4) Testing Tools Factor Your coverage tools don’t tell the truth about your real testing coverage due to poor algorithms or other reasons. Relying on tools report, you think you’re testing a lot, but actually not. And you’re satisfied with current testing coverage, so you don’t test more and you can’t find bugs. Or you’re using tools to do automatic testing, then whether you can find bugs or not depends very much on your test scripts. In each script, if the section of comparing “what is” and “what ought to be” covers very few or even none the points that you should compare, you can’t find bugs even though you write a lot of testing scripts.
James pointed many "bugs" in my statements. Here a thousand of words are omitted. If you like, you can try to find them by yourself. And here is James' expected answer:
The purpose of testing is primarily to find important problems before it's too late. Code is a huge part of what we are testing. We are speaking of software testing and software consists largely of encoded instructions. I understand that code is not all of it, but I would have liked to hear a specific list, such as:
- hardware components that comprise the product under development (such as in an embedded system)

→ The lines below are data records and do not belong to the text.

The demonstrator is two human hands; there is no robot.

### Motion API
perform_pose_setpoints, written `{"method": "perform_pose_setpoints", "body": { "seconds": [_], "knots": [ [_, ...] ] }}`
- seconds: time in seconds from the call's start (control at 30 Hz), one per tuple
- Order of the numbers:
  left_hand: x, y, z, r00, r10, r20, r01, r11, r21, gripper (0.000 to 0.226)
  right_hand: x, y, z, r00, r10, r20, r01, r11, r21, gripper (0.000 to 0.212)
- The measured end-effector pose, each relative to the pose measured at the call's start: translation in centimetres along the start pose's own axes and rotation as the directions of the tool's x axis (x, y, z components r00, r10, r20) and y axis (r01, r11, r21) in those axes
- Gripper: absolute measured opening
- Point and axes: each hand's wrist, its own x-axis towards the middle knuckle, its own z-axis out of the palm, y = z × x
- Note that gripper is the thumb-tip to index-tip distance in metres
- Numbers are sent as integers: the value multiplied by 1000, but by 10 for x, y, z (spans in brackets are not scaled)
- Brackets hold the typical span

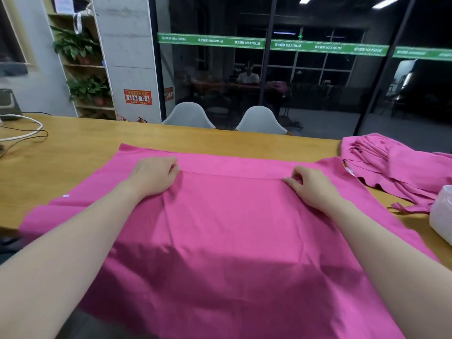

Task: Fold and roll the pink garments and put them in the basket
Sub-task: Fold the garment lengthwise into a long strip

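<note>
On table [73, 148], pink garment [232, 228] lies spread flat; left hand [154, 176] and right hand [310, 187] pinch its far folded edge. Soft, light, probably slippery; grip corners. Basket unseen.

The wooden table [80, 145] filled the lower view. Behind its far edge stood two white chairs [188, 116], side by side. At the table's far left corner lay a white cable [29, 133] together with a thin black cable [36, 139]. Beyond that corner, a shelf [85, 67] carried potted plants [73, 45]. To the right of the shelf, a grey pillar [127, 57] had an orange sign [137, 96] on it. Behind the chairs was a dark glass wall [305, 81] with a green stripe [269, 44].
</note>
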Motion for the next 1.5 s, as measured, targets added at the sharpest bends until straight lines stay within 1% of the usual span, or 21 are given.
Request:
{"method": "perform_pose_setpoints", "body": {
  "seconds": [0.1, 0.2, 0.33, 0.53, 0.67, 0.9, 1.03, 1.17, 1.23, 1.3, 1.37, 1.43, 1.5],
  "knots": [
    [5, -6, 28, 998, -20, 52, 20, 1000, -8, 25, 9, 11, 24, 998, 21, 53, -22, 1000, 6, 30],
    [8, -12, 47, 999, -36, 25, 37, 999, -20, 26, 11, 23, 42, 996, 59, 67, -64, 996, 63, 29],
    [10, -13, 51, 999, -26, 28, 27, 999, -18, 25, 13, 29, 47, 995, 49, 83, -56, 995, 81, 28],
    [0, -7, 45, 997, -60, 40, 62, 997, -50, 28, 4, 26, 44, 997, 57, 60, -62, 994, 88, 30],
    [-19, -5, 38, 998, -64, 20, 65, 997, -38, 27, -11, 20, 37, 997, 60, 58, -65, 993, 94, 31],
    [-72, 4, 19, 998, -47, 36, 48, 998, -32, 27, -64, 3, 17, 997, 44, 61, -49, 996, 72, 37],
    [-96, 6, 14, 999, -31, 14, 32, 999, -38, 28, -94, -4, 8, 999, 19, 33, -21, 999, 50, 32],
    [-99, 12, 7, 997, -44, 67, 45, 999, -24, 29, -97, -14, 1, 998, 9, 61, -9, 1000, 6, 33],
    [-94, 10, 0, 999, -21, 35, 22, 999, -32, 28, -92, -16, -8, 999, -37, 34, 38, 999, -22, 32],
    [-81, 8, -13, 999, -17, -49, 14, 998, -55, 26, -81, -19, -23, 997, -75, -34, 74, 997, -19, 32],
    [-60, 6, -26, 993, -13, -115, 8, 999, -40, 26, -62, -21, -35, 993, -92, -74, 92, 996, -4, 31],
    [-39, 4, -33, 992, 8, -128, -9, 1000, -4, 26, -40, -20, -37, 994, -84, -67, 84, 996, -11, 31],
    [-19, 4, -32, 995, 12, -103, -9, 1000, 30, 26, -19, -16, -32, 997, -63, -49, 62, 998, -30, 32]
  ]
}}
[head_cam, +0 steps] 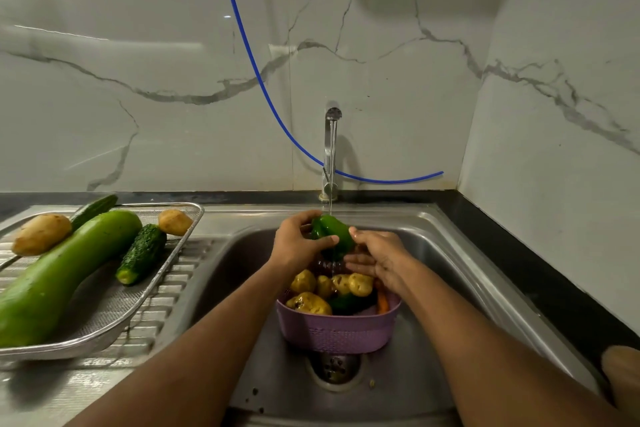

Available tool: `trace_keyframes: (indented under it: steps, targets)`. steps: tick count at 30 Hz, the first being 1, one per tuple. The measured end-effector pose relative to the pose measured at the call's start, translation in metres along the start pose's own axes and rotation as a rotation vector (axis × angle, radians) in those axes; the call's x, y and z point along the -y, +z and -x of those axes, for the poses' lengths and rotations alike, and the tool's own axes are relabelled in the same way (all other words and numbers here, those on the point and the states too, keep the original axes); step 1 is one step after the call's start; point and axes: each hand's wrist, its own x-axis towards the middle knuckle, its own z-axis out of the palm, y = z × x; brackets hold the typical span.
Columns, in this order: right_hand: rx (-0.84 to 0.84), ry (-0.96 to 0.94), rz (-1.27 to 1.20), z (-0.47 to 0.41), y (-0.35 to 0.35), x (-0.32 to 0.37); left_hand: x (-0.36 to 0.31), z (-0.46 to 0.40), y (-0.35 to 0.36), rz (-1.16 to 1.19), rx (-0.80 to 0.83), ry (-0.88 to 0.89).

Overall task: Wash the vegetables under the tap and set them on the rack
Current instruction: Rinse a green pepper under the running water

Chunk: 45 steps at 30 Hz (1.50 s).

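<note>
A green bell pepper (333, 231) is under the running tap (330, 149), above the sink. My left hand (298, 243) grips its left side, thumb across the front. My right hand (377, 255) cups it from the right and below, fingers spread. Below them a purple basket (337, 329) stands in the sink with several potatoes (358, 284), a carrot and dark green vegetables. On the left the mesh rack (104, 319) carries a long bottle gourd (65, 274), two potatoes (41, 234) and two cucumbers (142, 253).
The steel sink (460, 270) has its drain (334, 366) just in front of the basket. A blue hose (256, 69) hangs along the marble wall behind the tap. A black counter edge runs along the right side.
</note>
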Motion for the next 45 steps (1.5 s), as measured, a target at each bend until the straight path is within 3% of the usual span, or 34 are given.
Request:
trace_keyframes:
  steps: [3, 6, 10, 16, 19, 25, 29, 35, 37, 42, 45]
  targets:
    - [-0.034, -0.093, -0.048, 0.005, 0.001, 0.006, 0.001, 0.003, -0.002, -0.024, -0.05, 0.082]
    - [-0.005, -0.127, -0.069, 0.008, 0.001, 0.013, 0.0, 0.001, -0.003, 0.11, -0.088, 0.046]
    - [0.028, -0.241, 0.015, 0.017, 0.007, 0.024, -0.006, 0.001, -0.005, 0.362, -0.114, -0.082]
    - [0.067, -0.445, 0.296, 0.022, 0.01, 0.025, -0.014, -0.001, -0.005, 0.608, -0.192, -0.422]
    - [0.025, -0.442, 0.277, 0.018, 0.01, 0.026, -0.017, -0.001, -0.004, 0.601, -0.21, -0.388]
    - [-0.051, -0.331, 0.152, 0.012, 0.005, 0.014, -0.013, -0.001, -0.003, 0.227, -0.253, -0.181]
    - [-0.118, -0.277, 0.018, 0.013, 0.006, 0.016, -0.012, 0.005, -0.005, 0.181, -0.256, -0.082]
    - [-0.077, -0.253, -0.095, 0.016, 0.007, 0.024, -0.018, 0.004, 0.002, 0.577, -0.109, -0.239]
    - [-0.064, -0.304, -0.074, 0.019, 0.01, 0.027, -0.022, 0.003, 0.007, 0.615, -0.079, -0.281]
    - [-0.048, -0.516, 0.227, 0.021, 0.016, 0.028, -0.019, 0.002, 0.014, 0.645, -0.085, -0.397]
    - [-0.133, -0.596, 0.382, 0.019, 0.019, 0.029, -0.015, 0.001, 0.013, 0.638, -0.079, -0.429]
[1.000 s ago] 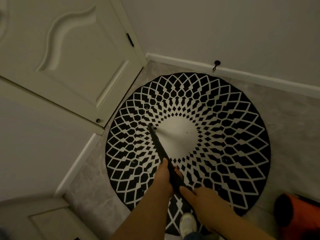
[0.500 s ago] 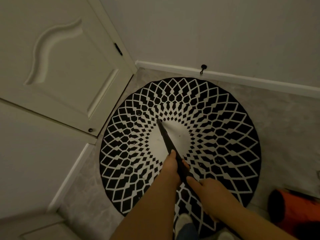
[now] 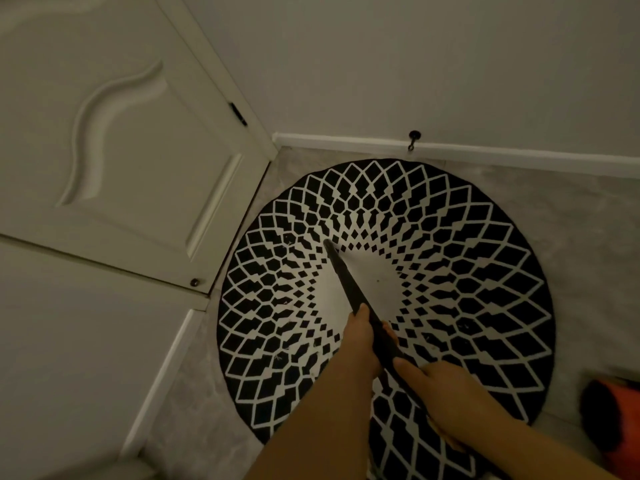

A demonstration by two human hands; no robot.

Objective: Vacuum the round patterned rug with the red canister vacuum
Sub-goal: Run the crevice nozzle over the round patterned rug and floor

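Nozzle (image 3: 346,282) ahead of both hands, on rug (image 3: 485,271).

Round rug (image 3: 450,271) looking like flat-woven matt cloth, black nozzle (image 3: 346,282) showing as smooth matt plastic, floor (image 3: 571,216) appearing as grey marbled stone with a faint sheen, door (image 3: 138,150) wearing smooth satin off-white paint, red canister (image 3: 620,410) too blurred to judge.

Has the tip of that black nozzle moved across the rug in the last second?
Yes. The nozzle tip has slid from the left edge of the rug's white centre towards its far edge, nearer the baseboard.
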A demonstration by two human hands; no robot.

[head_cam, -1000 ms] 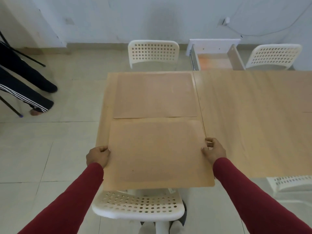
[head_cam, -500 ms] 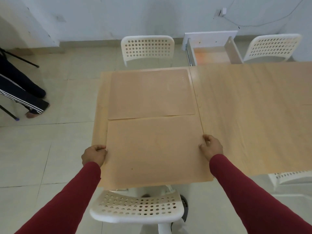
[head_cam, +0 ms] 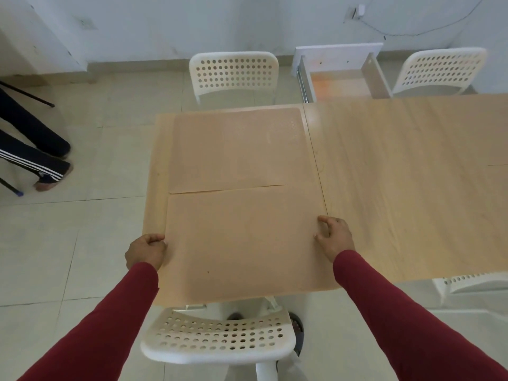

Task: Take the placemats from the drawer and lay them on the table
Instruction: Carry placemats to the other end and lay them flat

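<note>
Two tan placemats lie on the left end of the light wooden table (head_cam: 398,174). The far placemat (head_cam: 236,149) lies flat by the far edge. The near placemat (head_cam: 242,243) lies in front of it, its far edge meeting the far mat and its near edge at the table's front edge. My left hand (head_cam: 145,250) grips the near placemat's left edge with curled fingers. Resting at its right edge is my right hand (head_cam: 335,237), fingers loosely spread, fingertips touching the mat. The white drawer (head_cam: 341,78) stands pulled out beyond the table's far side.
A white perforated chair (head_cam: 220,336) stands right below me, another (head_cam: 233,72) across the table, a third (head_cam: 439,70) at the back right. A person's legs (head_cam: 35,149) and tripod legs are on the floor at the left. A thin mat edge (head_cam: 497,165) shows far right.
The near placemat has slid forward onto the table until it meets the far one. My right hand has loosened from a pinch to spread fingers at the edge.
</note>
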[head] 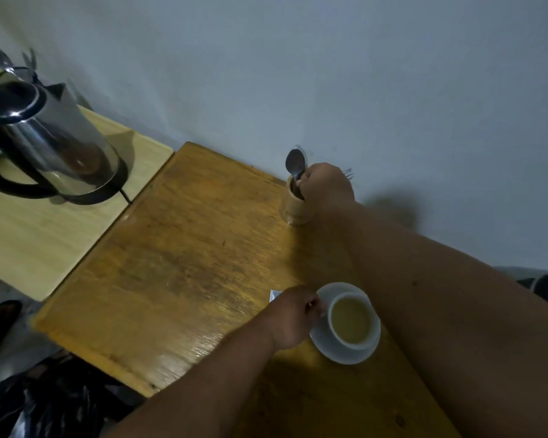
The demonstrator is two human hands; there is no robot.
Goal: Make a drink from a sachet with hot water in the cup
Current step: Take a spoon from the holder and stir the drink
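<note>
White cup (352, 320) of pale yellowish drink on its saucer (332, 349), near the front right of the brown wooden counter (178, 263). Left hand (293, 316) at the cup's left side, fingers curled in at the handle; a white sachet corner (274, 294) peeking out just behind the knuckles. Right hand (325, 184) reaching to the wooden utensil holder (295, 200) by the wall, fingers clenched on a spoon (295, 164) standing bowl-up in it. Steel kettle (45, 134) on its base, well apart at the left on a paler board (38, 241)
</note>
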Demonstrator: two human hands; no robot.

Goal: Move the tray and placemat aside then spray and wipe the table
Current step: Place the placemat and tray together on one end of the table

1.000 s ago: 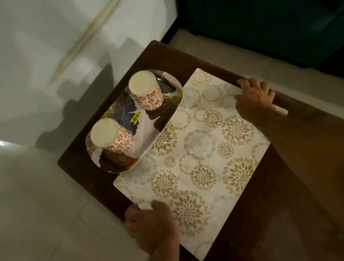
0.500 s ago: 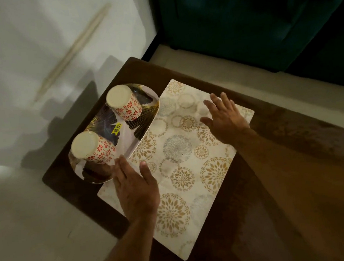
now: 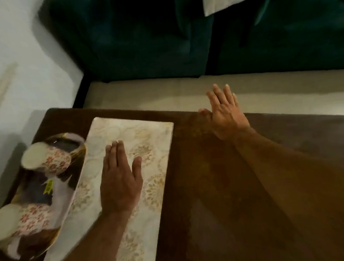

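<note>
Two things to shift: tray (image 3: 54,194) and placemat (image 3: 129,175), both at the left end of the dark wooden tabletop (image 3: 224,188), tray overlapping the placemat's left edge.

Placemat: pale, printed with gold and grey floral medallions, lying flat. Judged thin, light and somewhat flexible; likely slides easily on the polished wood. Best taken by its two short ends, or pushed flat-handed.

Tray: oval, glossy, dark leaf pattern with a gilt rim and a yellow price sticker. Carries two cups (image 3: 44,158) with red flower print, apparently upside down. Judged rigid but slippery; the cups look ceramic, so fragile and free to slide or topple. Grip at opposite rims, keep level. The tray sits near the tabletop's left edge, so there is little margin for pushing further.

Left hand (image 3: 119,182): palm down on the placemat, fingers straight and held together, thumb out, gripping nothing.

Right hand (image 3: 225,113): above the far tabletop edge, well apart from the placemat, fingers straight and slightly spread, holding nothing. Cannot tell whether it touches the wood.

Frame motion-blurred; fine detail unreliable.
</note>
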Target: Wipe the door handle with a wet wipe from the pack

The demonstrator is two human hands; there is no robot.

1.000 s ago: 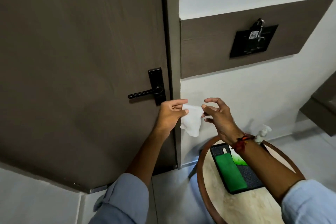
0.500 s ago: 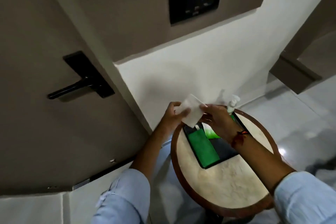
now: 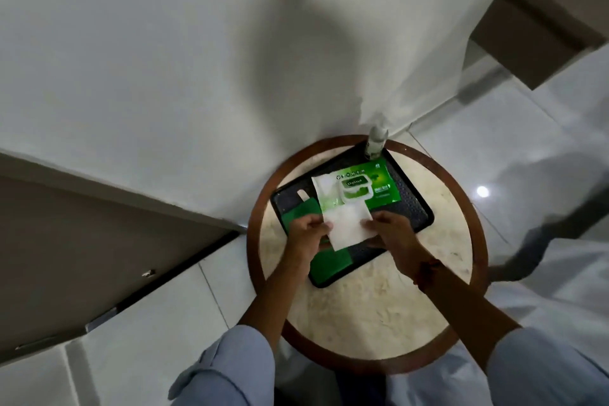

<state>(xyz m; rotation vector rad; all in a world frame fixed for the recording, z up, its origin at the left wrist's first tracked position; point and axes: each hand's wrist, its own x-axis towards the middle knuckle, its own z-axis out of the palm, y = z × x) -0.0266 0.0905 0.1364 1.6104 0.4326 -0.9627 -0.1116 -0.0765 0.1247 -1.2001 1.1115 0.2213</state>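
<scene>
A plain white painted wall (image 3: 164,59) fills the upper part of the view, with a soft grey shadow across its middle. At lower left, the bottom edge of a dark brown wooden door (image 3: 66,241) meets the wall. Glossy white floor tiles (image 3: 494,148) reflect a small bright spot of ceiling light (image 3: 482,191) at right. Close to the wall stands a round side table with a cream marble top and a dark brown wooden rim (image 3: 474,231). In the upper right corner, a brown boxy ledge or step (image 3: 534,30) juts out above the floor.
</scene>
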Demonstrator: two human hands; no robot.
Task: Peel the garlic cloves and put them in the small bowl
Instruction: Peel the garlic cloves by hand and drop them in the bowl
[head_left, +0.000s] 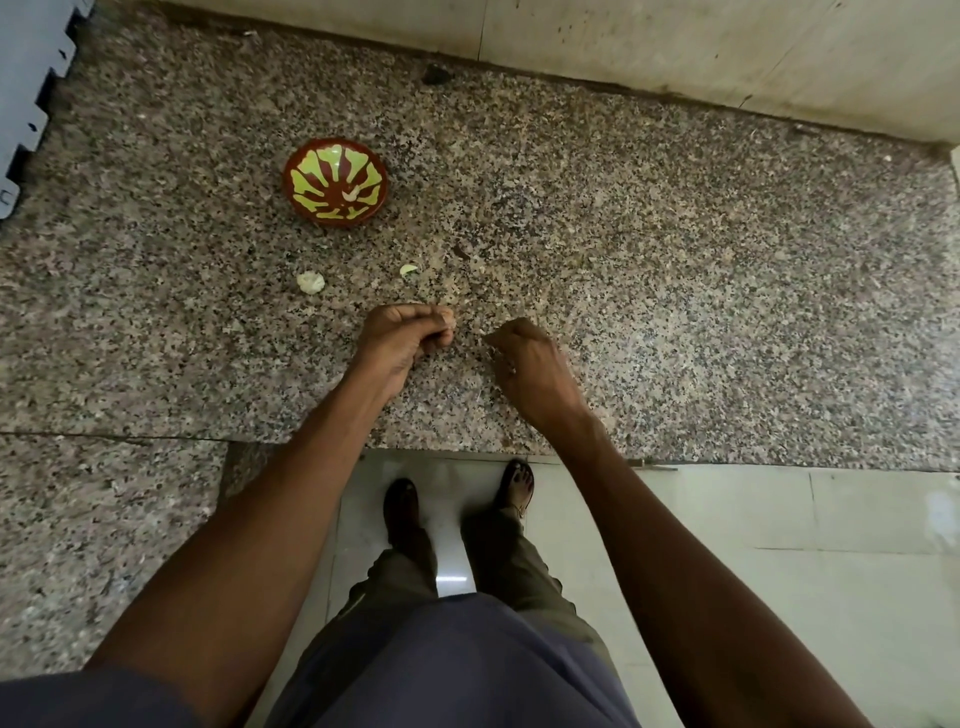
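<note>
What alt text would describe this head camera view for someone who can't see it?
Two hands, left hand and right hand, work with curled fingers over a speckled granite counter. Beyond them sit a red-and-green small bowl and two pale garlic pieces.

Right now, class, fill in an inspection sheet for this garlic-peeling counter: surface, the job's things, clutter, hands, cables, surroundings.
Surface: speckled granite counter, with small flecks of peel on it.
Job's things: small bowl, red with a yellow-green pattern, upright, a pale piece inside; garlic piece and a pale clove lie on the counter between bowl and hands.
Clutter: dark speck near the back wall.
Hands: left hand curled, fingertips pinching something small; right hand curled, contents hidden.
Cables: nothing seen.
Surroundings: tiled wall behind, grey notched object at far left, pale floor tiles below.
</note>
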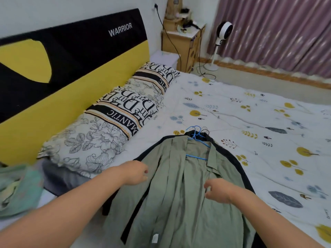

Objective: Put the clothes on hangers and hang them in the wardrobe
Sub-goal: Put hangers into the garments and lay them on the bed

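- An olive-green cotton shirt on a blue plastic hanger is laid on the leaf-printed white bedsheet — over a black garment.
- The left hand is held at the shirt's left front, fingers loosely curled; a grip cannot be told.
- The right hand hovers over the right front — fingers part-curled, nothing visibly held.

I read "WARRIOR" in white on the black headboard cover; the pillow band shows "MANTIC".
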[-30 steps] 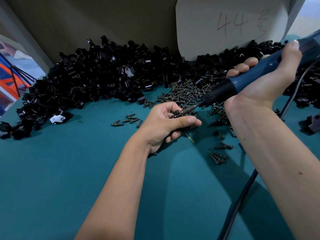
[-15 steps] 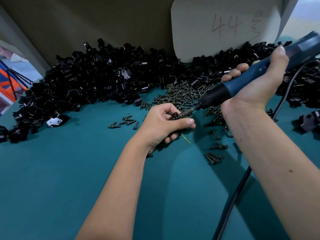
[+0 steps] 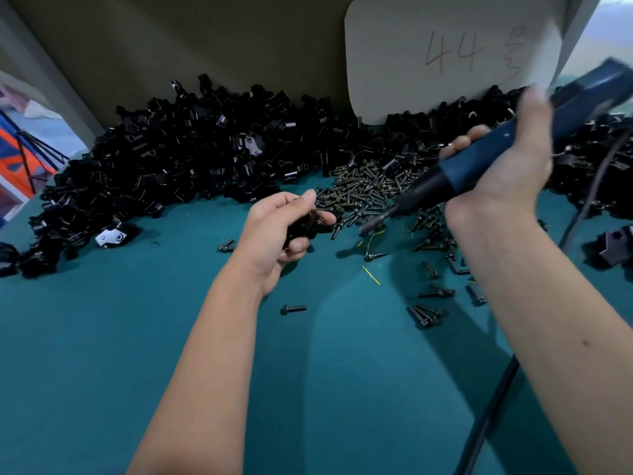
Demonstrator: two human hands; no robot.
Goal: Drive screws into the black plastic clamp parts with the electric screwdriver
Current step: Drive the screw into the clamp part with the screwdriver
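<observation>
My left hand (image 3: 277,234) grips a black clamp (image 3: 303,228) above the bench (image 3: 102,354). My right hand (image 3: 507,169) grips the screwdriver (image 3: 486,159), its tip just right of the clamp, over the screws (image 3: 366,190).

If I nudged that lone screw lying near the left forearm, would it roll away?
The lone screw would probably roll, since its shank looks round, but likely in a curve because its head is wider. It looks small and probably light, and the teal mat may slow it.

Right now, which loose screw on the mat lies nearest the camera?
The lone screw beside the left forearm: it lies by itself on the mat, below every other scattered screw and well clear of the screw pile.
</observation>
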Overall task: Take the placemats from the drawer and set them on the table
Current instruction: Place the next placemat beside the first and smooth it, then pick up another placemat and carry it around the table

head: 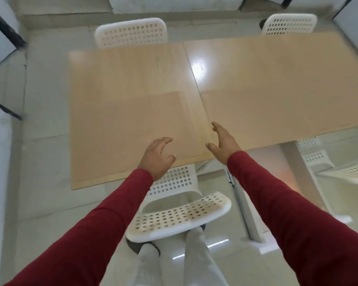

- platform components (such as either hardware or software) that lie outside our codebase.
- other products that our product may interoperate with.
Completely covering the code in our product does not cover the code in that other stuff. Furthermore, we don't even need to cover code in our product that can never be reached, such as unused portions of libraries that are embedded in our product.
A simple way to have answered my question is to cite four factors:
- Technology outside the scope of my product: "100% statement coverage" does not imply coverage of code in other products that support or relate to my product.
- Test data: "100% statement coverage" does not imply that the statements have been covered in every possible WAY (that is to say, with all possible data and states as input). And let's lump timing in with data, too.
- Decision/Loop coverage: "100% statement coverage" does not include decision predicates and loops. I suppose 100% data coverage will also cover this, but you won't achieve 100% data coverage, either, so it helps to think about this kind of coverage specifically.
- Oracles: Coverage simply means that you have made an observation. Oracles mean that you have the ability to see a problem. Coverage without oracles is not testing. There are no perfect oracles. Therefore, "100% coverage" does not mean you have found even one single bug, even if you saw them all happen. There can be no such thing as a "100% oracle," although in some situations the correctness of specific data might be proven correct. (In limited cases the word "prove" can be used, but only when you actually do have the ability to show that there can be no possible doubt about correctness of a result).